(WHAT IS REQUIRED) Your answer should consist of every line from the records that holds the string "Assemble".

Stored data

BEGIN

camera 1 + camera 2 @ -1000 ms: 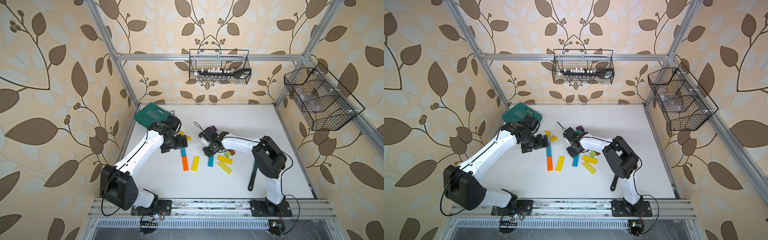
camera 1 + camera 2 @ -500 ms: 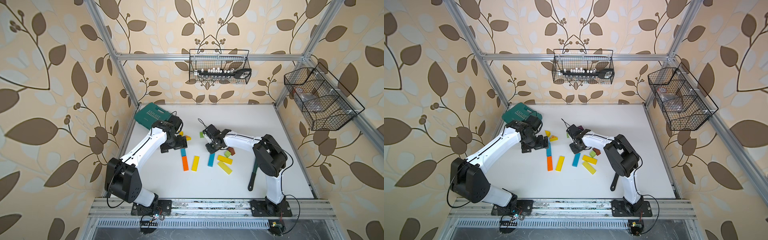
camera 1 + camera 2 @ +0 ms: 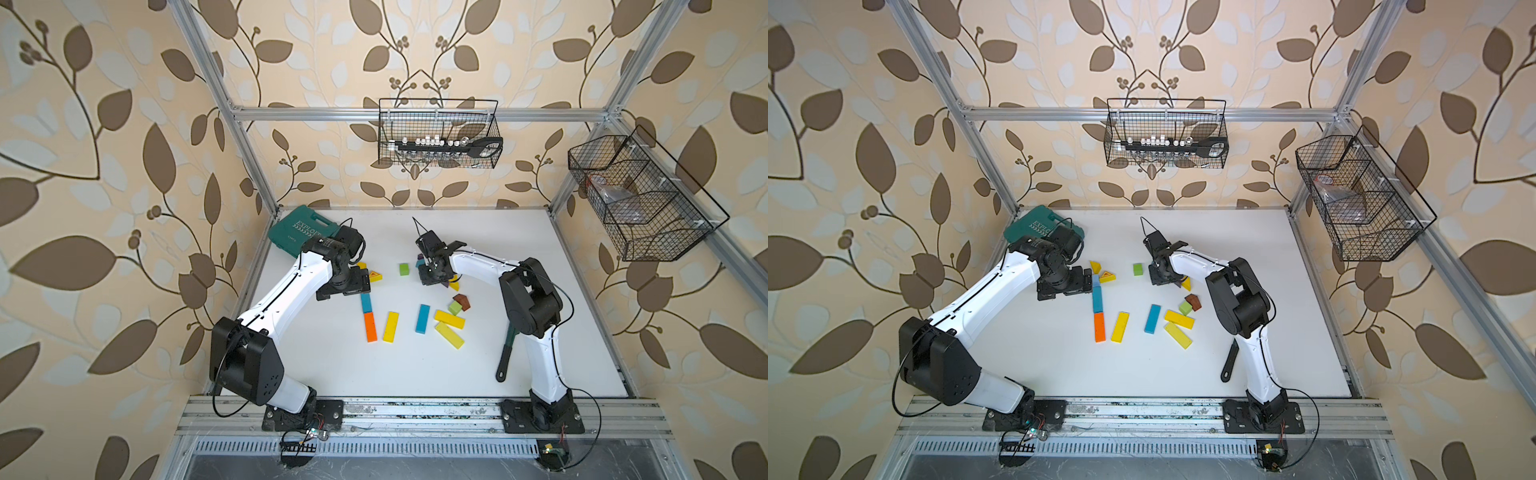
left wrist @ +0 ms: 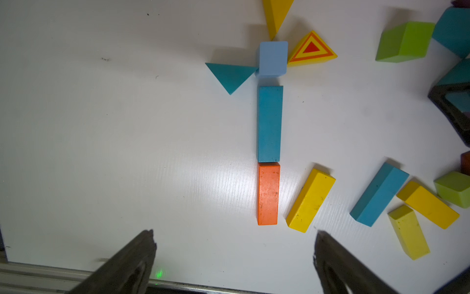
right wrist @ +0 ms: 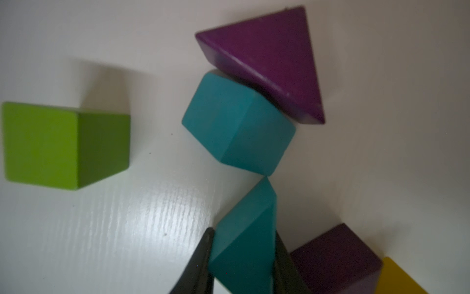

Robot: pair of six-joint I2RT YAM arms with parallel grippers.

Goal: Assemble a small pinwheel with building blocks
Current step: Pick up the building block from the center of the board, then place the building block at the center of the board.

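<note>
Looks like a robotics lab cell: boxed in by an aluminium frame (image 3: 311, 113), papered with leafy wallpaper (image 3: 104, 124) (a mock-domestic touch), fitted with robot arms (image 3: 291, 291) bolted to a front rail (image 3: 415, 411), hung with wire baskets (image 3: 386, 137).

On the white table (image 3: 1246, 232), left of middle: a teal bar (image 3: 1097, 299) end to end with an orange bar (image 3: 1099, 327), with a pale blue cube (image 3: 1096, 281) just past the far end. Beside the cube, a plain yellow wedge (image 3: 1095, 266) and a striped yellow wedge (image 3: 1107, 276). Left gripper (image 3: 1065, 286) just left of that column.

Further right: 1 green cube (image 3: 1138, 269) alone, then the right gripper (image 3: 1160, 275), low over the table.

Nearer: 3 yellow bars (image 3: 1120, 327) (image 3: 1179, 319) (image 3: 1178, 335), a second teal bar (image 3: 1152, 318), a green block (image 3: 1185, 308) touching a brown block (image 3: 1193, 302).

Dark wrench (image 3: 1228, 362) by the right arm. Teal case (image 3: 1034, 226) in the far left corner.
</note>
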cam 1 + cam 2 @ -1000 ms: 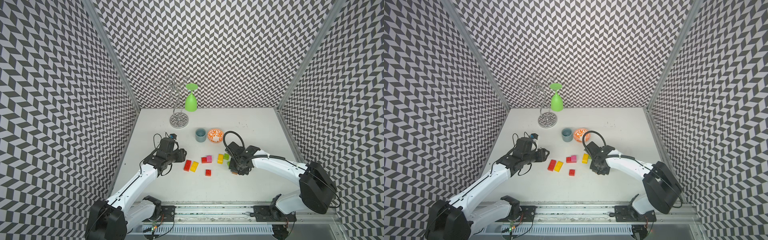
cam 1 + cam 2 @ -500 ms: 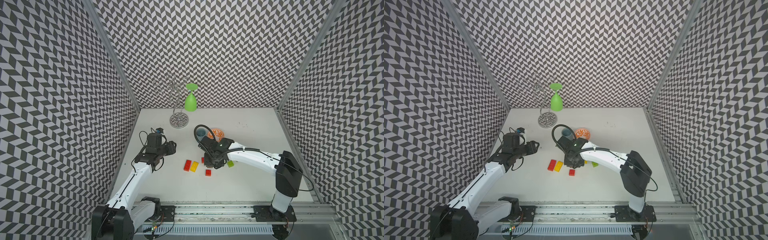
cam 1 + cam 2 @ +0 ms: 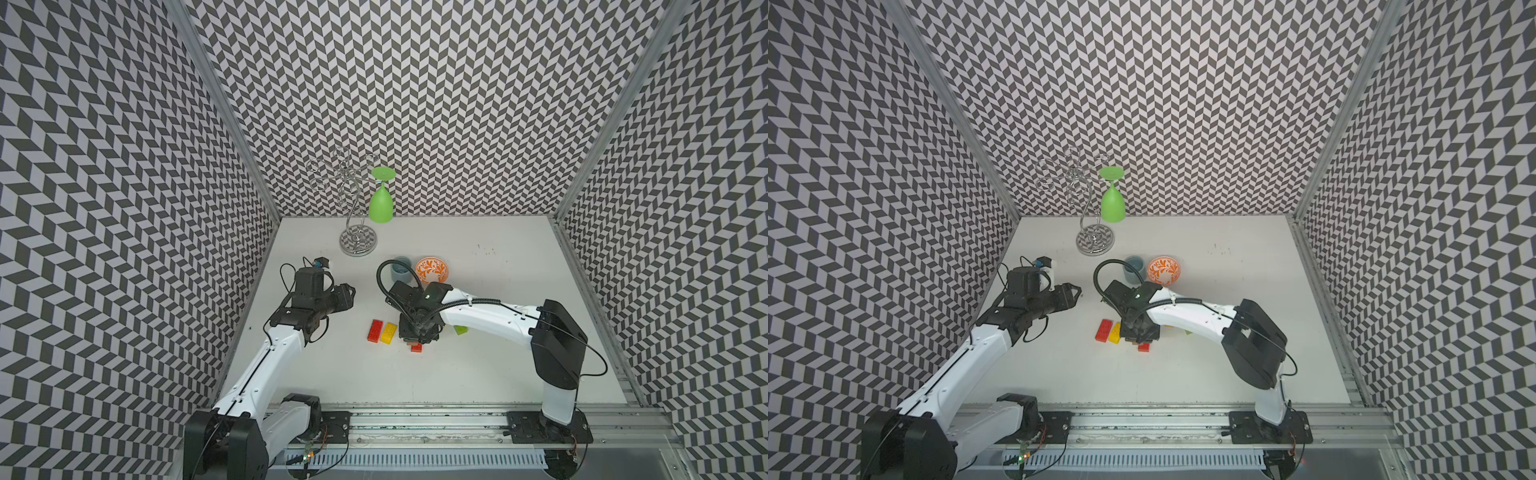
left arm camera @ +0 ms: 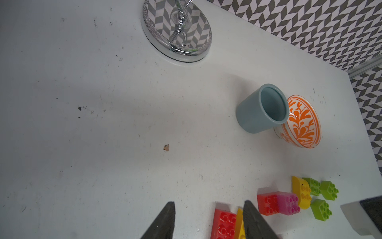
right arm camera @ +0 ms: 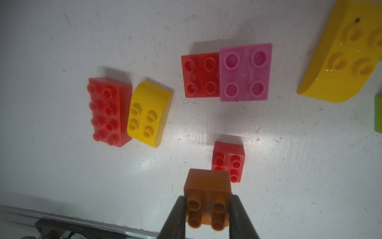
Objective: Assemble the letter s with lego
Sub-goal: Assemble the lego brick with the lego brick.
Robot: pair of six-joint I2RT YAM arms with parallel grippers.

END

(SOLVED EXERCISE)
Goal: Assemble a small pinwheel with building blocks
Objective: Assemble the letter s with lego
Sub-goal: Assemble the lego brick with the lego brick.

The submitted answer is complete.